O presidente do Congresso, senador Garibaldi Alves (PMDB-RN), anunciou hoje que convocará a Mesa Diretora do Senado para cumprir o que determina o Regimento Interno da Casa: fará valer a norma que condiciona a criação, transformação ou extinção de cargos a uma decisão do plenário. Pressionado pela repercussão negativa provocada pela decisão de autorizar a contratação de 97 funcionários em cargos de confiança, com salário de R$ 9,97 mil, Garibaldi resolveu cancelá-la para submetê-la ao plenário.

"Diante do que está acontecendo, diante desse clamor, o Senado tem de ser sensível, tem de ouvir o que está dizendo o clamor das ruas, não pode ficar desassociado, de costas para isso", alegou. A tentativa da Mesa Diretora de absorver a competência dos 81 senadores não é nova. Só que, como explicaram os técnicos do Legislativo, nesses casos polêmicos, a votação em plenário, normalmente, ocorre altas horas da noite, numa estratégia para escapar do assédio.

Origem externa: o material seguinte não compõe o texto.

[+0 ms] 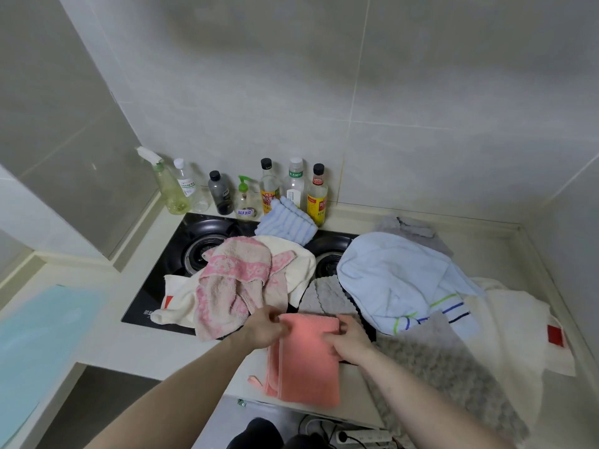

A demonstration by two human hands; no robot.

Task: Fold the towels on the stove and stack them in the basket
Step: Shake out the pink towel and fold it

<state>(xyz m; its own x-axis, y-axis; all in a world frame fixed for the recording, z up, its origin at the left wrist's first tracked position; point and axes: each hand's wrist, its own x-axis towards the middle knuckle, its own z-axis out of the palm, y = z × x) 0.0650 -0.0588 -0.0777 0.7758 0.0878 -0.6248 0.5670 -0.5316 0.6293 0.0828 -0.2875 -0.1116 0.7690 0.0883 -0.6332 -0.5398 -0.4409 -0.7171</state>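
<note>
While both hands work the coral towel at the lower centre of the frame, the step appears to be a fold in progress, and doing it well likely means drawing the far edge squarely toward the near one so the corners meet. The left hand pinches the towel's upper left corner between thumb and fingers; the right hand grips its upper right edge, fingers curled over the cloth. Keeping even tension between them should stop the layers from skewing, since the left side already shows doubled edges and a small loop tag sticking out.

The towel is plain salmon-coloured terry, narrow and long, lying on the table edge just in front of the stove. Behind it a pink patterned towel, a light blue towel and a grey textured cloth lie unfolded. No basket is in view.
</note>
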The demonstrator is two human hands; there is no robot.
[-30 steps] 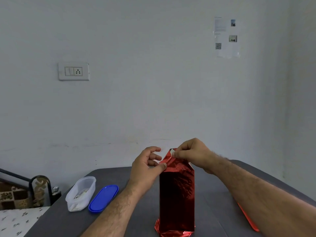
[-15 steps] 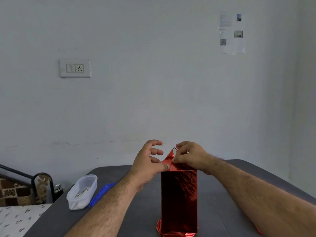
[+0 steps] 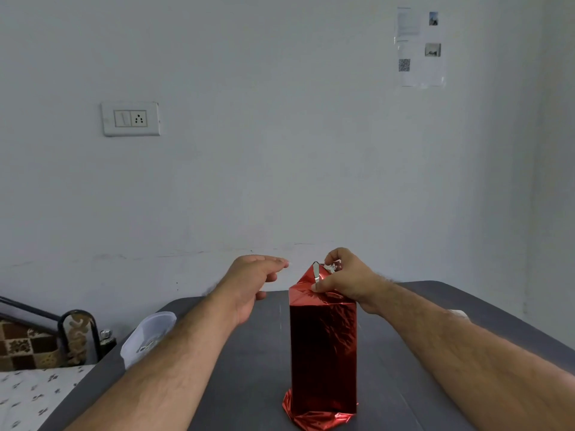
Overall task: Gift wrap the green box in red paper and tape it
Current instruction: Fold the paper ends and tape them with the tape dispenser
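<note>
Your right hand (image 3: 345, 279) pinches the red paper (image 3: 323, 337) folds atop the upright box; left hand (image 3: 252, 281) hovers beside, fingers relaxed, empty.

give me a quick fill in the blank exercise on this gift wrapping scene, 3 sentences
1. The tall box wrapped in shiny red foil paper stands ____ on the dark grey table.
2. The ____ hand pinches the folded paper flap at the box's top.
3. The left hand hovers beside the box, fingers straight, holding ____.

Missing words: upright; right; nothing
</note>
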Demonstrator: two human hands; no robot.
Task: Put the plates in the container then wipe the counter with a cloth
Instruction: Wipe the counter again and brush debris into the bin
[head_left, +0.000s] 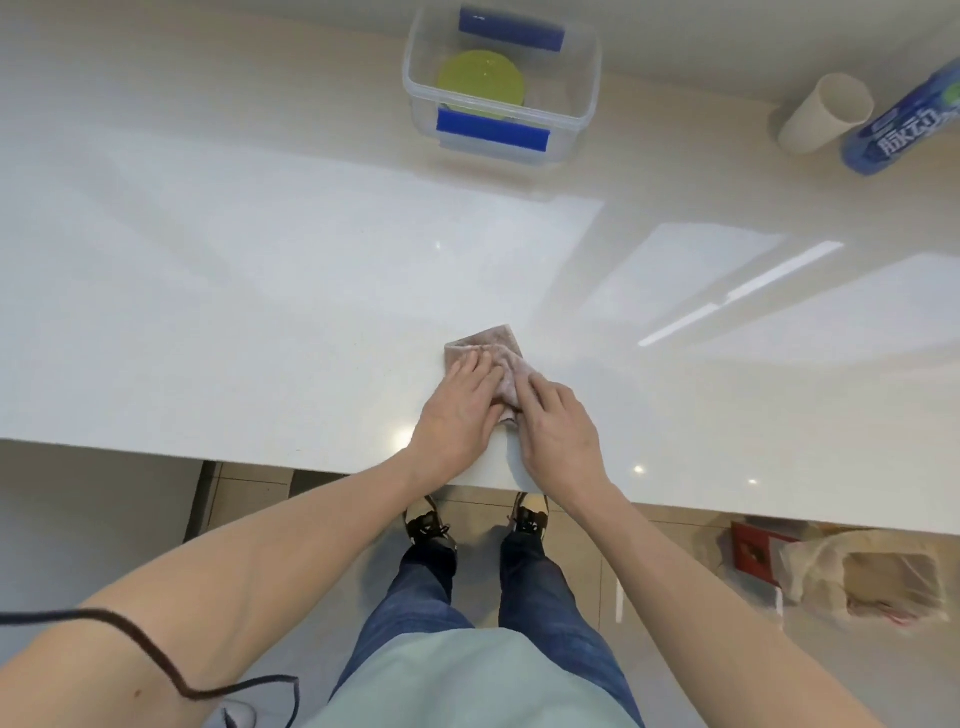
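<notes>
near the front edge of the counter: both hands lie side by side on a small cloth
counter: the white counter is glossy, with window reflections on its right half
cloth: the pinkish cloth is crumpled and lies flat on the counter, close to the near edge; its far corner sticks out beyond the fingers
left hand: the left hand is palm down, fingers spread flat on the left part of the cloth, pressing on it, not curled round it
right hand: the right hand is palm down, fingers stretched onto the right part of the cloth, touching the left hand's fingers; also flat, no pinch that can be seen
container: the clear plastic container, with blue clips on its near and far sides, stands at the back of the counter, well apart from the hands, lid off
plates: a yellow-green plate lies inside the container, on the left; whether more than one is stacked there cannot be told
to the right at the back: a beige cup lies tilted beside a blue bottle
below the counter: jeans and dark shoes on a tiled floor
</notes>
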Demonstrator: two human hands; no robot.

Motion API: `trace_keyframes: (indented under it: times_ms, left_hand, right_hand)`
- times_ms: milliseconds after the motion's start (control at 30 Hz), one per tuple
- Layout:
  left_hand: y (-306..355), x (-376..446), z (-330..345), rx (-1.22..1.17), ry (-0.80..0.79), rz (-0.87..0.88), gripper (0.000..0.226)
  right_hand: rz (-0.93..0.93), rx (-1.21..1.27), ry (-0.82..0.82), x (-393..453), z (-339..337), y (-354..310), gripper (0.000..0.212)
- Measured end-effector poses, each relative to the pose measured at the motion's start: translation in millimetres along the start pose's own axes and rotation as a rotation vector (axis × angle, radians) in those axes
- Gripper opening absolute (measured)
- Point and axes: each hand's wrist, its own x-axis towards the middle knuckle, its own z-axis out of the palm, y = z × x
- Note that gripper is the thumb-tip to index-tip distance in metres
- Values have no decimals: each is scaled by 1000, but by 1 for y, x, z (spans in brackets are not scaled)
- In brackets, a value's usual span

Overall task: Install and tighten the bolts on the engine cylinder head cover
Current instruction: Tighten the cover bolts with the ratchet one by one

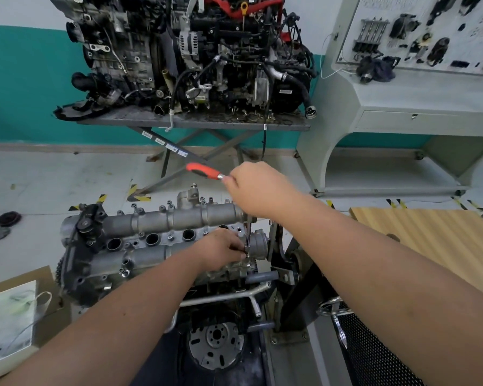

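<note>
At the lower left of the frame a white box (7,321) sits on cardboard, and two dark round caps (4,224) lie on the floor above it. Just right of these, in the lower middle, the cylinder head cover (156,232) lies on its stand, grey cast metal with a row of round plug wells along its centre and small bolts (171,237) showing at several spots on its flanges.

Toward the right end of the cover, the left hand (219,249) has its fingers curled narrowly around the foot of a slim extension bar (248,238), steadying the socket on a bolt near the cover's edge; the bolt itself is hidden under the fingers. The bar rises nearly upright to the right hand (258,188), which grips the head of a ratchet (204,171), fingers closed round it, its red handle pointing to the upper left.

The step in hand looks like running down a bolt at this end. To do it well, I would keep the bar square to the bolt so the socket does not slip, let the left fingers guide rather than squeeze, and move the right hand out onto the red handle for final tightening, snugging evenly.

At the upper middle a second engine (190,57) stands on a table; at the upper right is a parts display board (430,32).
</note>
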Motion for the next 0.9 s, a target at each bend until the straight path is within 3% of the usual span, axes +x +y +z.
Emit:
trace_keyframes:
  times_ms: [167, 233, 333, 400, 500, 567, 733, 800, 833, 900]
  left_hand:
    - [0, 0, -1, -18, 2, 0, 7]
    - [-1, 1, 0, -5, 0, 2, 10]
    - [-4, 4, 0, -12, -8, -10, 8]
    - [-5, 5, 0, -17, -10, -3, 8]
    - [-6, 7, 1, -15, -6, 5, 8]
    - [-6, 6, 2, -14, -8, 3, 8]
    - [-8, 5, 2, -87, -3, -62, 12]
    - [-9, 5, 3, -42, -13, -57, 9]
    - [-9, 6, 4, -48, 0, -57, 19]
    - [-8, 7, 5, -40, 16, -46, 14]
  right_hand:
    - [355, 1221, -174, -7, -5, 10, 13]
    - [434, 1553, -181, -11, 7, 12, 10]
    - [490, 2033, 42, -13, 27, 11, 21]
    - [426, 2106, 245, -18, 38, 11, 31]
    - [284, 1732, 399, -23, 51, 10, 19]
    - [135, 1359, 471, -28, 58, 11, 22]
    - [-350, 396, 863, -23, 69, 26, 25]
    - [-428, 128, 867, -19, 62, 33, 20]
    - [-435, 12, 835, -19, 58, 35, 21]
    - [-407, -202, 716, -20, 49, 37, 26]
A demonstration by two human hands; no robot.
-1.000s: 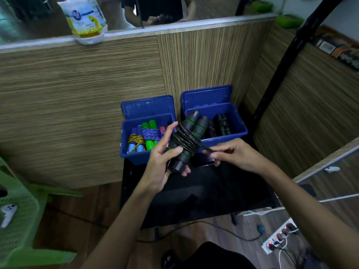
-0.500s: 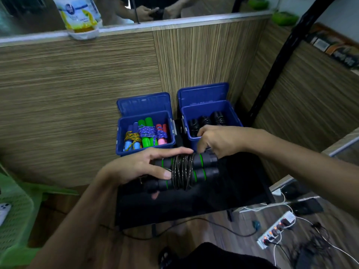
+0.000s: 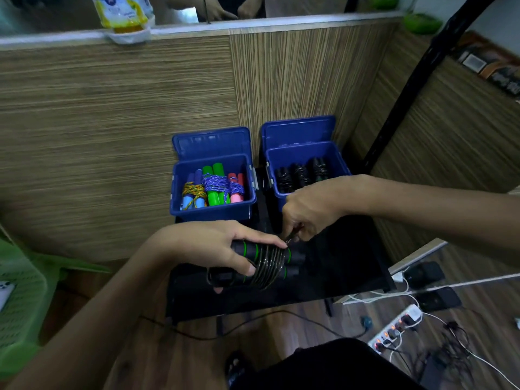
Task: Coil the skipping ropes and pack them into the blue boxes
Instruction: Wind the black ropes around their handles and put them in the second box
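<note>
The left hand [image 3: 208, 249] grasped a black skipping rope [image 3: 264, 263], fingers curled over the top of its two handles and thumb pressed against the near handle. The handles lay side by side, roughly horizontal, each marked with green rings, and the dark cord was wound in close turns around both. The bundle was held just above the black desk [image 3: 337, 277], in front of the boxes.

The right hand [image 3: 312, 212] was positioned at the upper right end of the coil, fingers bent downward and pinching what appeared to be the loose end of the cord; the exact grip was partly hidden by the fingers.

Two blue boxes stood at the rear of the desk against a wood-grain partition [image 3: 112, 136], lids raised. The left blue box [image 3: 211, 212] contained coiled ropes with blue, green and pink handles. The right blue box [image 3: 306, 153] contained three black coiled ropes; its near wall was partly covered by the right hand.

A green plastic chair [image 3: 19, 291] stood at the left edge. A power strip [image 3: 396, 327] with cables lay on the wooden floor to the right. A yellow-and-white pouch [image 3: 123, 15] rested on top of the partition.
</note>
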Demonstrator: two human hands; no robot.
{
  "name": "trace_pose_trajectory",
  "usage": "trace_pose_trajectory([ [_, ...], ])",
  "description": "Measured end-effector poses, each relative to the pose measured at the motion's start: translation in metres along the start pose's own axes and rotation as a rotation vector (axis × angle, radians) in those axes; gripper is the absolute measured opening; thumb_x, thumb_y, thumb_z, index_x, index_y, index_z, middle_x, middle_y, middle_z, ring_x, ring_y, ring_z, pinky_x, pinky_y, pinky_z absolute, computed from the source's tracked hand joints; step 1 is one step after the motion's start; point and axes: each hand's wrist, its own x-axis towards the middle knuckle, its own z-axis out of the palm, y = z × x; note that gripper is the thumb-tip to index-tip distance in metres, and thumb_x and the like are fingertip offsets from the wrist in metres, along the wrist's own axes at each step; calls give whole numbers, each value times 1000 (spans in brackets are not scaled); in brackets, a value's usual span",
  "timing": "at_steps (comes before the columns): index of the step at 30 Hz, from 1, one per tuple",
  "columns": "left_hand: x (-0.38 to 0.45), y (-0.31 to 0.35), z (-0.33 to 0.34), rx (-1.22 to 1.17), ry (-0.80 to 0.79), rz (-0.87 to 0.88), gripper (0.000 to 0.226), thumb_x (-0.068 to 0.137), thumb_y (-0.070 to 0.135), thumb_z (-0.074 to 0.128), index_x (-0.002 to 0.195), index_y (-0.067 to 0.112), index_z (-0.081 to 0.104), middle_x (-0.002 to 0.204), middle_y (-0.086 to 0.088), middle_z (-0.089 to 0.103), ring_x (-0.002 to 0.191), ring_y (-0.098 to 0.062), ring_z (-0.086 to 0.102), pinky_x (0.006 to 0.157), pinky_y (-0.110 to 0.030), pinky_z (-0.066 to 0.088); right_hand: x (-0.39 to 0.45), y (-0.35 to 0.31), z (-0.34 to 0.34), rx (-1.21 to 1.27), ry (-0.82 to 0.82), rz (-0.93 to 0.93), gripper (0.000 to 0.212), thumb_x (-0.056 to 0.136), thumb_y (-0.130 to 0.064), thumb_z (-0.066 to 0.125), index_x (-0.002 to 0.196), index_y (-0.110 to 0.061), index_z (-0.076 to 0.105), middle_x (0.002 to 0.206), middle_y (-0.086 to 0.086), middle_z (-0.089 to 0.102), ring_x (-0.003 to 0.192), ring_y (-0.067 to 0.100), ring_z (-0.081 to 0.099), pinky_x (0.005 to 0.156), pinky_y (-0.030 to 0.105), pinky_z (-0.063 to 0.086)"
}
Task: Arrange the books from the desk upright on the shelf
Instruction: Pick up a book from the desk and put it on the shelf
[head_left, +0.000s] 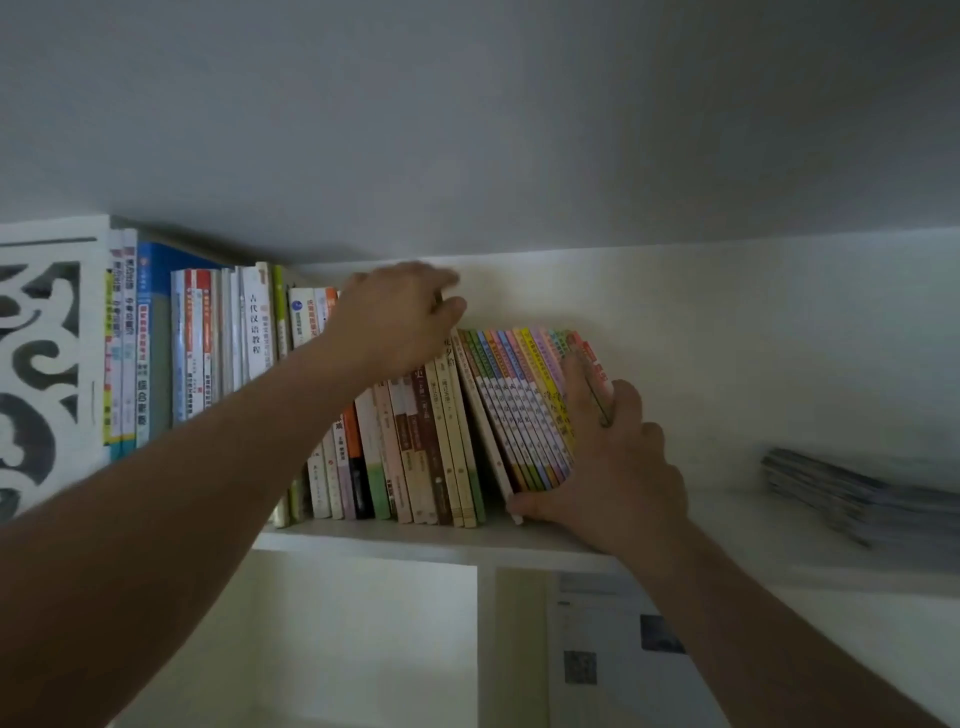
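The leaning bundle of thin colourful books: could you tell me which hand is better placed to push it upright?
Probably the right hand: it already wraps the thin colourful books from their right side, while the left hand steadies the upright row's tops.

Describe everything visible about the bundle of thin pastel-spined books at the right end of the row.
The bundle of thin pastel-spined books is a matching paperback set, with spines green, blue, pink, yellow and orange. It stands on the white shelf, tops tilted left. The right hand clasps its right side and bottom corner. A dark gap separates its base from the beige books.
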Motion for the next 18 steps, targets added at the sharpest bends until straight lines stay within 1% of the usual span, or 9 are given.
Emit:
trace_pose_trajectory([
  [2, 5, -1, -1, 2, -72, 4, 34, 100, 45, 58, 130, 29, 65, 121, 6, 66, 107, -18, 60, 105, -45, 45, -1, -1, 3, -34, 17, -2, 157, 48, -88, 80, 146, -57, -38, 160, 6, 2, 131, 43, 40, 92, 58, 51],
  [4, 3, -6, -5, -107, -71, 5, 33, 94, 43, 72, 124, 31, 66, 112, 12, 59, 100, -12, 56, 97, -37, 47, 0, -1, 4, -44, 31, -11, 155, 50, -87, 80, 144, -58, -40, 158, 8, 4, 128, 42, 42, 89, 57, 52],
  [7, 5, -18, -12, -290, -153, -2, 64, 81, 39, 86, 137, 35, 56, 121, 17, 62, 105, -9, 62, 92, -31, 50, 1, -3, 6, -57, 27, -13, 153, 51, -88, 78, 146, -57, -38, 157, 8, 4, 129, 41, 41, 89, 55, 52],
  [9, 8, -25, -14, -300, -167, 11, 71, 75, 40, 90, 137, 37, 56, 123, 19, 63, 110, -9, 63, 93, -32, 51, 1, -3, 6, -56, 31, -15, 153, 51, -88, 78, 146, -56, -38, 157, 8, 5, 129, 40, 41, 89, 55, 52],
  [11, 8, -31, -17, -285, -215, 33, 75, 72, 41, 92, 138, 39, 57, 126, 16, 63, 119, -11, 62, 101, -34, 50, 0, -4, 5, -52, 28, -11, 154, 51, -88, 78, 146, -56, -38, 157, 8, 5, 130, 40, 41, 89, 55, 53],
  [12, 7, -33, -19, -289, -256, 40, 81, 71, 40, 93, 143, 39, 55, 133, 14, 63, 125, -11, 60, 106, -35, 48, 0, -4, 5, -51, 27, -15, 154, 51, -88, 78, 147, -56, -38, 157, 8, 5, 130, 40, 40, 90, 56, 54],
  [14, 6, -38, -22, -276, -316, 63, 96, 73, 40, 92, 154, 39, 42, 149, 13, 56, 135, -10, 53, 114, -38, 42, -1, -4, 4, -56, 23, -23, 154, 52, -88, 78, 147, -56, -39, 157, 8, 4, 132, 40, 40, 92, 56, 55],
  [16, 5, -40, -22, -207, -300, 76, 100, 75, 52, 87, 159, 38, 34, 156, 13, 49, 139, -10, 49, 116, -37, 39, 0, -5, 3, -64, 18, -25, 154, 52, -88, 78, 147, -55, -39, 157, 7, 5, 133, 40, 40, 93, 56, 55],
  [18, 8, -38, -20, -151, -284, 73, 94, 77, 59, 83, 157, 35, 39, 154, 9, 52, 136, -14, 52, 110, -30, 38, 0, -6, 1, -67, 17, -20, 154, 51, -88, 78, 147, -55, -38, 157, 6, 5, 133, 40, 40, 93, 56, 56],
])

O recuo deu-se uma semana depois de cinco senadores da Comissão de Relações Exteriores (CRE) desistirem de uma "excursão" à Colômbia para fazer uma "visita de cortesia" à ex-senadora franco-colombiana Ingrid Bentacourt, após o fato ter sido divulgado.

No episódio de contratação nos cargos de confiança, chamou a atenção o fato de nem Garibaldi nem nenhum dos integrantes da Mesa terem se responsabilizado pela iniciativa. Ele disse que foi "voto vencido". Cada um dos 81 senadores, dos 16 líderes e os membros da Mesa podem preencher 12 cargos de confiança, 6 de assessores técnicos e 6 de secretários parlamentares, além de ter 9 funcionários do quadro da Casa.